> PROBLEM STATEMENT
Return each line of the listing below, unchanged, and omit the images.

> SUPPLIED DATA
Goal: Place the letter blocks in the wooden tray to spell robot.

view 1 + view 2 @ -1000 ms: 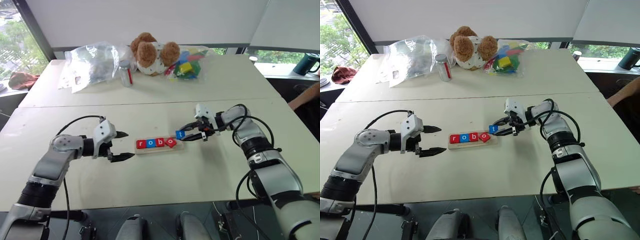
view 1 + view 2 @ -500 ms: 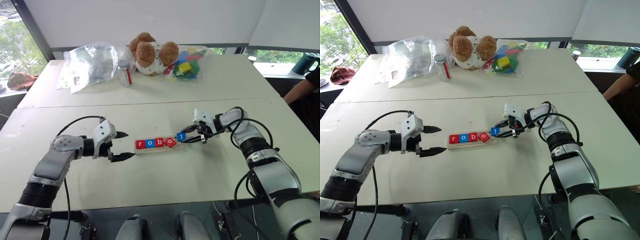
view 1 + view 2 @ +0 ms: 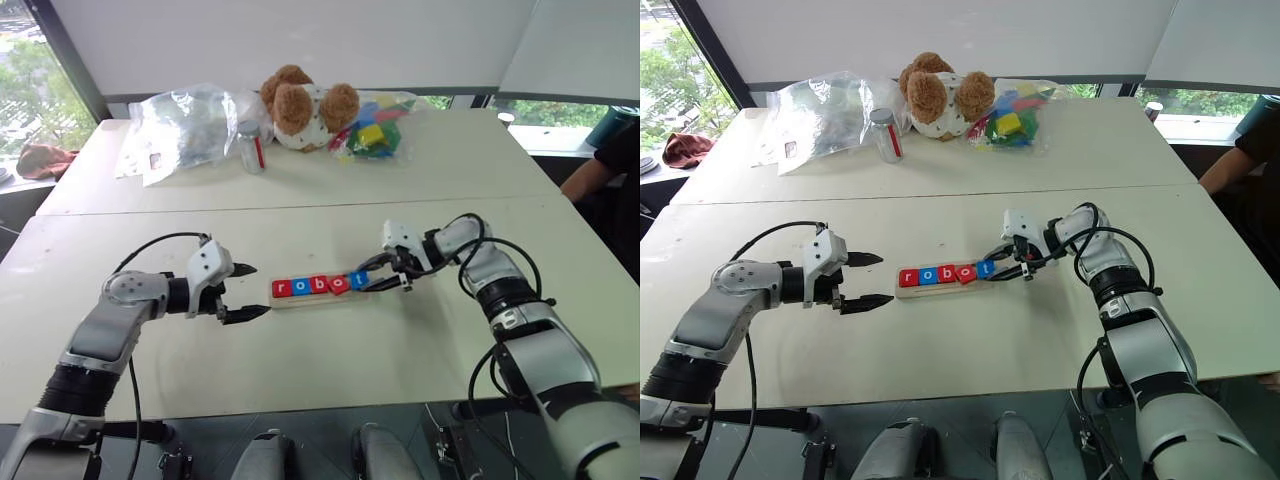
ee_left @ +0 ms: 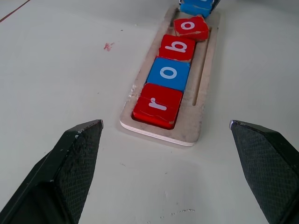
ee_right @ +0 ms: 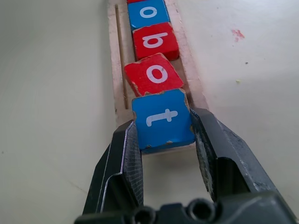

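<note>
The wooden tray [image 3: 318, 298] lies mid-table with four letter blocks in a row: red r [image 4: 158, 105], blue o [image 4: 169, 73], red b [image 4: 177, 47] and a red o [image 5: 154, 74] turned askew. My right gripper [image 5: 163, 135] is shut on the blue t block [image 5: 163, 119], held by its two side edges at the tray's right end, just behind the askew o. I cannot tell whether the t rests on the wood. My left gripper [image 3: 258, 290] stands open just left of the tray, pointing at its r end, holding nothing.
At the table's far side sit a teddy bear [image 3: 300, 100], a clear plastic bag [image 3: 185, 120], a small jar [image 3: 250, 145] and a bag of multicoloured toy pieces [image 3: 372, 130]. A person's arm [image 3: 600, 170] shows at the right edge.
My right gripper has lowered the t block slightly, bringing it into line with the row at the tray's right end. The left arm has kept still. The person at the right edge has shifted.
</note>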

> RESPONSE TO THE TASK
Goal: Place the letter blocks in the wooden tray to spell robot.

view 1 + view 2 @ -1000 ms: 
view 1 + view 2 @ -500 ms: 
view 1 + view 2 @ +0 ms: 
ee_left @ +0 ms: 
ee_right @ +0 ms: 

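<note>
The wooden tray [image 3: 318, 298] lies mid-table with four letter blocks in a row: red r [image 4: 158, 105], blue o [image 4: 169, 73], red b [image 4: 177, 47] and a red o [image 5: 154, 74] turned askew. My right gripper [image 5: 163, 135] is shut on the blue t block [image 5: 163, 119], held by its two side edges at the tray's right end, just behind the askew o. I cannot tell whether the t rests on the wood. My left gripper [image 3: 258, 290] stands open just left of the tray, pointing at its r end, holding nothing.
At the table's far side sit a teddy bear [image 3: 300, 100], a clear plastic bag [image 3: 185, 120], a small jar [image 3: 250, 145] and a bag of multicoloured toy pieces [image 3: 372, 130]. A person's arm [image 3: 600, 170] shows at the right edge.
My right gripper has lowered the t block slightly, bringing it into line with the row at the tray's right end. The left arm has kept still. The person at the right edge has shifted.
</note>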

Nothing further is required by the exercise.